According to the research, PSDP approved projects will cost a total of Rs12 trillion, while only Rs727 billion were allocated for the entire programme in the previous fiscal year.

Since ongoing projects that do not get financing in 2022-23 are not included in the financial backlog, the technical mission report noted that it will likely take longer than stated to finish the approved projects.

For the upcoming fiscal year, the government also plans to allocate Rs90 billion for the programmes submitted by members of the National Assembly.

In order to fund the initiatives proposed by the lawmakers in the Pakistan Democratic Movement (PDM) alliance, the ruling alliance has decided to enhance the budget for the parliamentarians’ schemes for the current fiscal year from Rs68 billion to Rs111 billion.

With less funds available and a push to initiate more politically charged initiatives, the price tag on development programmes has been rising.

The Central Development Working Party (CDWP) met on Tuesday, as called for by the planning ministry, to approve the updated budgets for ongoing programmes.

The CDWP conference agenda highlighted three major projects: the Narowal Sports Complex, the Sehat Sahulat Card, and the Jamshoro power plant, all of which are experiencing significant cost increases for various reasons.

The initial estimate for the Narowal project cost of Rs2.3 billion has ballooned to an estimated Rs5.8 billion, an increase of 158%.

The increase was blamed by the planning ministry on the fact that the project had to be put on hold for five years due to investigations being launched by the Federal Investigation Agency (FIA) and the National Accountability Bureau (NAB).

Both of these anti-corruption agencies failed to uncover any misconduct, but they did help drive up the price.

Similarly, the Sehat Sahulat card project was presented to the CDWP for approval at a higher price tag of Rs51.4 billion, a 53% increase from 2016.

The programme started so that persons making less than $2 per day may get medical care at home.

The administration has projected a budget deficit (the difference between spending and revenue) for the next fiscal year of about 7.4% of GDP, which comes at a time when the risk of default is rising.

The potential deficit in the national budget might amount to Rs7.8 trillion.

After interest is factored in, the primary deficit for the federal government may be 3% of GDP.

Even so, the main budget for this fiscal year is still more than the 0.7% of GDP that was projected.

According to the sources, provincial financial surpluses might help swing the primary budget into a small surplus.

Estimates put the potential national deficit at 6.9% of GDP, or Rs7.3 trillion.

The Prime Minister’s Office insisted that the country’s economy was on the path to prosperity.

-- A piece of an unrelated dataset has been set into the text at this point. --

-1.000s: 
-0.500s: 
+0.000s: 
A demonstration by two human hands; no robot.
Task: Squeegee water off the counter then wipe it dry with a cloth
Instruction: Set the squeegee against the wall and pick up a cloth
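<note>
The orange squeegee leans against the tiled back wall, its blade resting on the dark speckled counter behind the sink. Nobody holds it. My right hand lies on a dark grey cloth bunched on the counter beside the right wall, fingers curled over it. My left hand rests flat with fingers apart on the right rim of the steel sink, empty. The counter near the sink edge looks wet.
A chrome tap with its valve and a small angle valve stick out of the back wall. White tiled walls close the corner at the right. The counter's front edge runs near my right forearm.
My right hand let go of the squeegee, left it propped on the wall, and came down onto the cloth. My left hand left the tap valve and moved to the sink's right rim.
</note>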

It was also noted that the budget deficit was declining over time.

While this is a decrease from the previous fiscal year’s 1.1% of GDP, it still represents a significant increase of Rs1.1 trillion.

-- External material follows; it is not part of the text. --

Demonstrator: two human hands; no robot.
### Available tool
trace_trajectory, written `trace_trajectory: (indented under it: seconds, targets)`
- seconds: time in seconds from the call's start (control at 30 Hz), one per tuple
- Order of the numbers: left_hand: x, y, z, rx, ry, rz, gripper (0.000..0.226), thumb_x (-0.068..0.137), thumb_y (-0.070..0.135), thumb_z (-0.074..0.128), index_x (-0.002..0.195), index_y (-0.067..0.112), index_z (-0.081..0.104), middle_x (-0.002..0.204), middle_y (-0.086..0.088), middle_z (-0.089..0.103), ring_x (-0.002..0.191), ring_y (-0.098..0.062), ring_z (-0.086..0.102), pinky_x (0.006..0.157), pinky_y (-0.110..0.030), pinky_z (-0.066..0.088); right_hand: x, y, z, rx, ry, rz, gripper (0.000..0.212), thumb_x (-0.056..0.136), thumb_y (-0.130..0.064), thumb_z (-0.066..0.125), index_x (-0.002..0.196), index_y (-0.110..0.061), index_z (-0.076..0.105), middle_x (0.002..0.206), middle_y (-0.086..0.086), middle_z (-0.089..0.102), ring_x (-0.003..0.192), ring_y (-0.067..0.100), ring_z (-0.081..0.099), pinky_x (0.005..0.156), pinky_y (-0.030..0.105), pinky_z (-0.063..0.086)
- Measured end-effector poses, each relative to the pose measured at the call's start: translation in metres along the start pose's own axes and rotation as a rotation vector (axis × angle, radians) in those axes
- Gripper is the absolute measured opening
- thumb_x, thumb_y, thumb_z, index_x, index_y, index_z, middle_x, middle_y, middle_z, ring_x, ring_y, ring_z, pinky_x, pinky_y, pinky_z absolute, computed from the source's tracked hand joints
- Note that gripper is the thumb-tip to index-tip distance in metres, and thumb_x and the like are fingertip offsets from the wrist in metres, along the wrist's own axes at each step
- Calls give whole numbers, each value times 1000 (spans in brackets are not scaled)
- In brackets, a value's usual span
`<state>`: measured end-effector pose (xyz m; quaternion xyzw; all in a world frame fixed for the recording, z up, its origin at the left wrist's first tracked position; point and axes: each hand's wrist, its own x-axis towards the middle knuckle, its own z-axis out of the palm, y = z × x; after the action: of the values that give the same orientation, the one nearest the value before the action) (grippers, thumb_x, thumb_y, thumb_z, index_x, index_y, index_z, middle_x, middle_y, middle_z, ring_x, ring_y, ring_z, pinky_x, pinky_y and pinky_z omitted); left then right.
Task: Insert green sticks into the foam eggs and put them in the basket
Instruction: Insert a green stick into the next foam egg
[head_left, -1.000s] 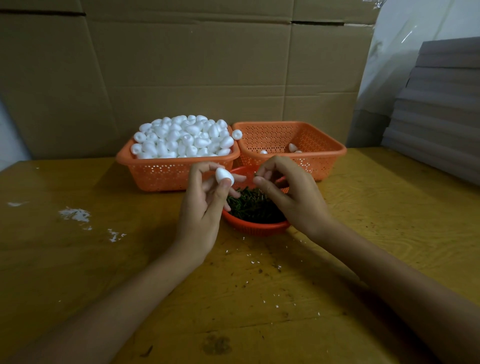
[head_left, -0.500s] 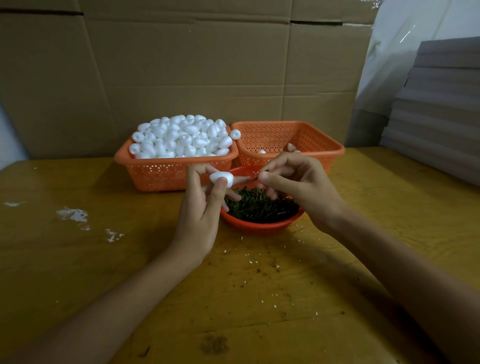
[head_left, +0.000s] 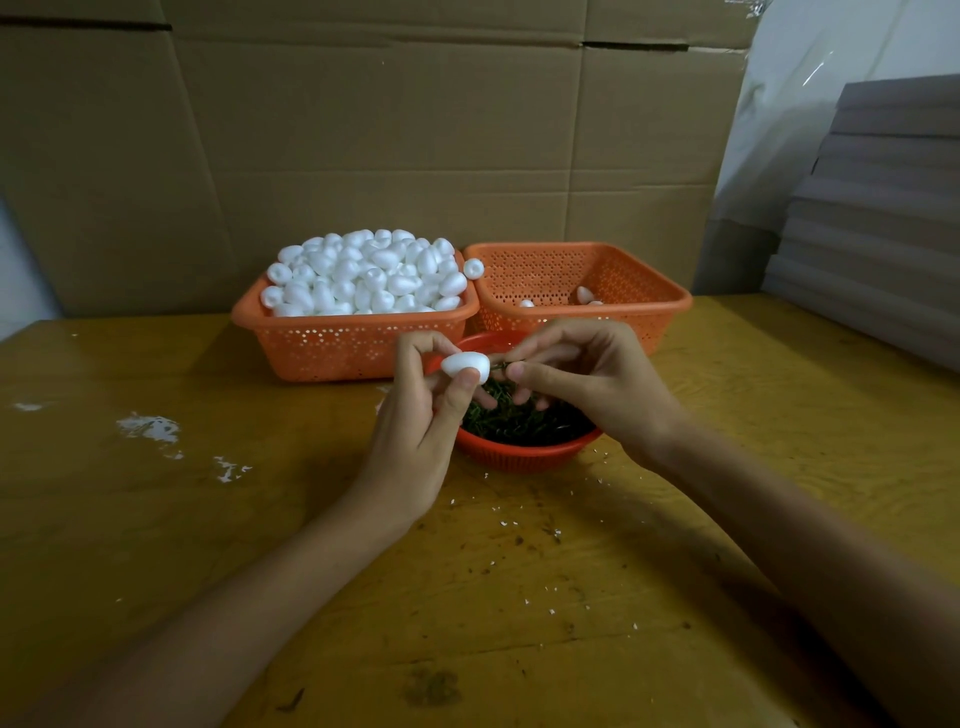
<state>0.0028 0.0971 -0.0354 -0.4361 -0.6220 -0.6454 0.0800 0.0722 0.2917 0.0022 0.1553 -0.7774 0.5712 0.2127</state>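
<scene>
My left hand (head_left: 415, 410) pinches a white foam egg (head_left: 466, 365) between thumb and fingers, above the red bowl (head_left: 524, 454) of green sticks (head_left: 519, 418). My right hand (head_left: 587, 374) pinches a thin green stick (head_left: 498, 367) whose tip meets the egg's right end. Behind stand two orange baskets: the left basket (head_left: 337, 345) is heaped with plain foam eggs (head_left: 369, 275), the right basket (head_left: 660, 306) holds a few eggs (head_left: 584, 295) at its bottom.
Everything sits on a yellow wooden table (head_left: 208, 519) with white foam crumbs (head_left: 150, 427) at the left and small bits near the bowl. A cardboard wall (head_left: 363, 130) closes the back. Grey stacked boards (head_left: 883, 223) rise at the right.
My right hand lifted out of the bowl with a green stick and moved left to the egg. The left hand turned the egg sideways and held its place.
</scene>
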Motion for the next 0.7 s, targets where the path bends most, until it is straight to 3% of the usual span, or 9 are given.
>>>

According to the Prime Minister’s Office, the Prime Minister has ordered tangible efforts to be implemented to enhance income and widen the tax net.

According to the sources, some of the meeting attendees voiced concerns about the FBR’s incapacity to broaden the revenue base.

In addition, they mentioned that interest payment allocations could stay around Rs7.5 trillion, which is Rs3.5 trillion, or 87% more than this year’s authorised budget.

According to the rumours, the defence budget requested by the finance ministry was around Rs1.7 trillion.

The Defence Ministry, however, asked for a whopping Rs1.92 trillion.

The current projection for federal government gross receipts is Rs11.8 trillion, up from the first budget by 25%, or Rs2.3 trillion.

Sources estimate that after deducting the provinces’ fair share, the federal government will have a net revenue of Rs6.5 trillion.

The FBR expects to collect Rs9.2 trillion in taxes this year, an increase of 24%. However, when expressed as a percentage of GDP, this amount is just 8.7%, which is insufficient to both slow the growth of the national debt and cover current expenditures.